The rent here is an ongoing challenge -- $5,200 a month. But I have seven months in savings for when the next dry spell hits. And 10% of our rent goes into an escrow that will allow me to purchase the loft. Some day.

Which brings me to my one financial gamble. I met Gertrude Oppenheimer in the Exchange elevator. Her office is a couple of floors below mine. She’s a New Yorker, retired from Chase.

Gertie is crusty, chain smokes, cusses, is skeptical. I like her a lot. She became my first ever financial advisor. At the beginning I ran everything by Daddy. But as wonderful as he is ... well, investments in anything but his home and conservative stocks aren’t his bag.

Gertie put me into an Alzheimer’s fund. Graybar & Goodwin. G & G.

She told me, “Okay, decency rant. Alzheimers is a tragedy, a shame. Fine. Now let’s make some fucking money off it. Alzheimers is the perfect storm. And it’s heading right at us.”
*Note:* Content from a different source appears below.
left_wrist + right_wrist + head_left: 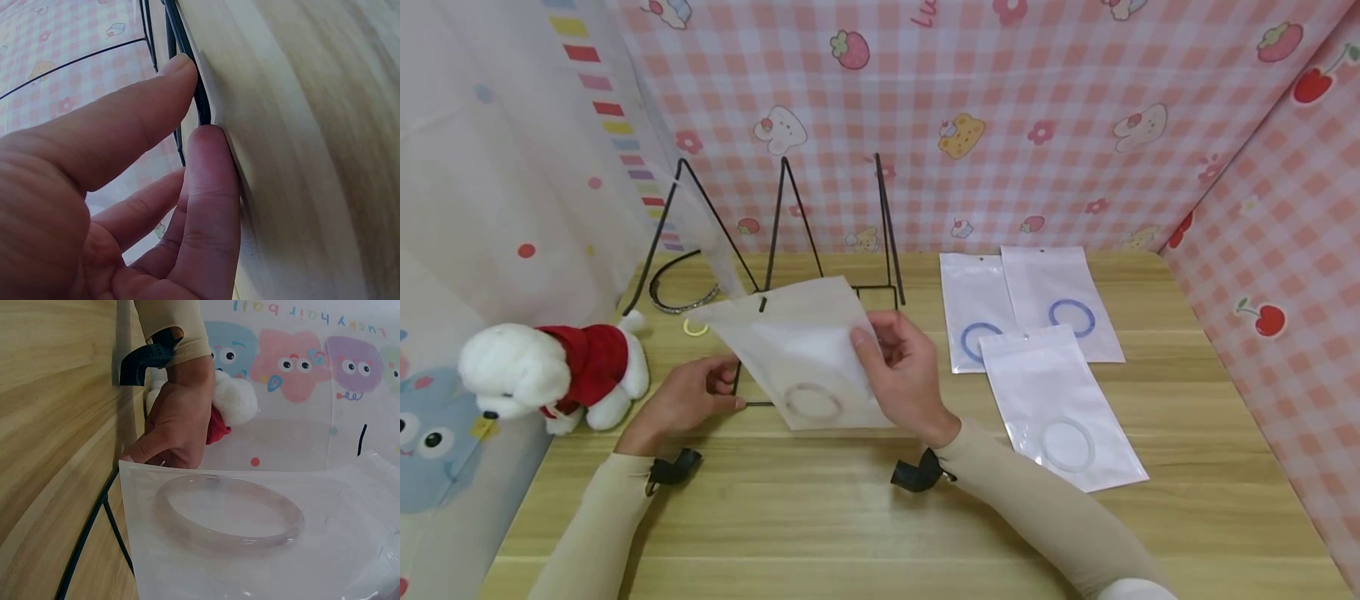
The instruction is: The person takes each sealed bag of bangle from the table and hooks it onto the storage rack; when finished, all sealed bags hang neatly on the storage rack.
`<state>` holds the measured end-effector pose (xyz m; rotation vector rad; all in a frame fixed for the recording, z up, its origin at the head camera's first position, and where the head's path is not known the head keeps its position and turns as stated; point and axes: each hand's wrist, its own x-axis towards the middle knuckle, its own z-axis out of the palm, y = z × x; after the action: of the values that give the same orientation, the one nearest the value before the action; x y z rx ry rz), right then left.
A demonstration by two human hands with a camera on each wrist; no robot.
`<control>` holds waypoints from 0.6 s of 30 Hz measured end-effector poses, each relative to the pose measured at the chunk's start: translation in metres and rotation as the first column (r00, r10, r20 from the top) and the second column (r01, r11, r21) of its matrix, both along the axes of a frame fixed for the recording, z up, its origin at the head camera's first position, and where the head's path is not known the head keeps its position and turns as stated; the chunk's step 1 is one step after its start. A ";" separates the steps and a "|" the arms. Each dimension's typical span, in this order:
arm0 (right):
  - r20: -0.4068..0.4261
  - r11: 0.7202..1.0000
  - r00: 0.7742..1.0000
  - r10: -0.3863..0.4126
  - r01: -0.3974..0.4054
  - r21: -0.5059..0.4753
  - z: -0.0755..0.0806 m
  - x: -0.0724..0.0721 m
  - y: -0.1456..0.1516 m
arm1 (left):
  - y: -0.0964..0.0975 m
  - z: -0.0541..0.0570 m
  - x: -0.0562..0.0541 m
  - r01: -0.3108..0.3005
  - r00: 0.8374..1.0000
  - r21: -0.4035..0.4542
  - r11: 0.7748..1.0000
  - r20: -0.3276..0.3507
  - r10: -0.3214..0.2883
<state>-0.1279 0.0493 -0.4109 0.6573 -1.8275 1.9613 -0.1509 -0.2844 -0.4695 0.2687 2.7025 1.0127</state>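
Observation:
My right hand [910, 375] holds a white pouch [797, 342] by its right edge, thumb on the near face. Through the pouch shows a pale pinkish bangle [225, 531], and a short dark mark sits near the pouch's top corner. The pouch is tilted in front of a black wire rack [784, 161] with several peaked uprights. Low at the rack's front left corner, my left hand [688, 396] pinches the bottom wire [201, 103] between thumb and finger, close to the tabletop. The pouch hides part of the rack in the head view.
Three white pouches with rings lie at right: two blue-ringed [981, 292] [1045, 279], one pale-ringed [1045, 375]. A white toy dog [512, 367] in red stands at left. Behind the rack's left part are a dark hoop [655, 287] and a small yellow ring [696, 332].

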 end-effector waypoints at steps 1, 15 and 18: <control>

She gave me some stats, which I later verified through Professor Google. Around half of our citizens over 85 are diagnosed with it. In the coming four decades, new cases could triple.

Gertie said, “We’re not talking millions of dollars. Not billions of dollars. Trillions. At its present rate, Alzheimers alone will overwhelm the health care system.”

So I’m invested in a fund which buys companies providing housing and care to a rapidly expanding slice of the population.